Z dniem 1 lipca na 1600 km dróg w Polsce wprowadzono obowiązkową opłatę – e-myto. Jest to opłata elektroniczna, zastępująca system ręcznego poboru opłat znanych dotychczas jako winiety. Nową opłatą zostali objęci również niektórzy kierowcy samochodów osobowych.
E-myto ma być pobierane od kierowców aut ciężarowych, autobusów i samochodów osobowych z przyczepą (jeśli masa zestawu, auto + przyczepa, przekroczy 3,5 tony). Tym, którzy nie chcą płacić zostają dwie drogi.
Spodobał Ci się nasz artykuł? Więc
czytaj to zus z-3, co chcesz na kolejnej stronie, którą z radością dla Ciebie przygotowaliśmy.

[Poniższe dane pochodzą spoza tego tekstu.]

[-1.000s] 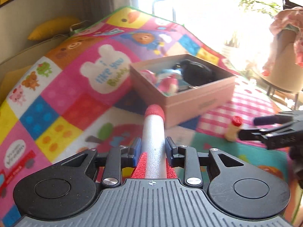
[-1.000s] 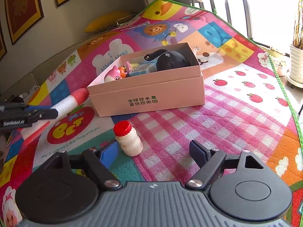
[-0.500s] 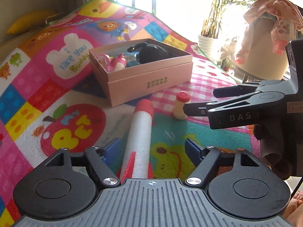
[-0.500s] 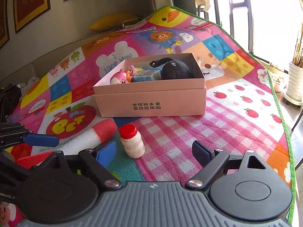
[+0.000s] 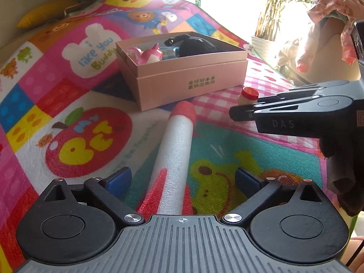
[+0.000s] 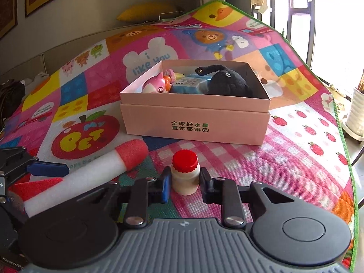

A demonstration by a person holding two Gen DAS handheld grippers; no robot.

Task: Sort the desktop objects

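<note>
1. The right gripper (image 6: pixel 184 185) has just clamped down on the little white bottle (image 6: pixel 184 177) with the red cap, pads snug on both sides. The bottle stands upright on the play mat (image 6: pixel 295 159).
2. The left gripper (image 5: pixel 182 179) has just swung its jaws wide. The foam rocket (image 5: pixel 176 150) lies on the mat between the fingers, touching neither, red nose pointing away.
3. Just past both tools sits the pink box (image 6: pixel 195 122), open on top.
4. Inside it: a pink toy (image 6: pixel 157 86), a blue carton (image 6: pixel 188 84) and a black plush (image 6: pixel 227 82).
</note>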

Pierwsza nie prowadzi przez płatne odcinki – należy ich po prostu unikać. Druga, zainwestować w specjalne urządzenie pobierające opłaty – viaBOX.
Ci, którzy nie chcą płacić, zmuszeni będą do omijania dróg objętych e-mytem. Jeśli na odcinek objęty opłatą wiedziemy np. autem z przyczepą campingową, narazimy się na karę wysokości
3 000 zł.
Chodź tu i zobacz dodatkowe informacje (
http://kwmediator.pl/czy-po-ogloszeniu-upadlosci-mozna-zalozyc-firme/) w odniesieniu do niniejszego wpisu. Znajdziesz tam zbliżone publikacje, które zapewne Cię będą ekscytować.
Zwolennicy viaBOX'a mogą być kontrolowani przez policję, inspekcje ruchu drogowego, funkcjonariuszy celnych i mundurowych ze straży granicznej. Kara za jazdę bez urządzenia również wynosi 3 000 zł.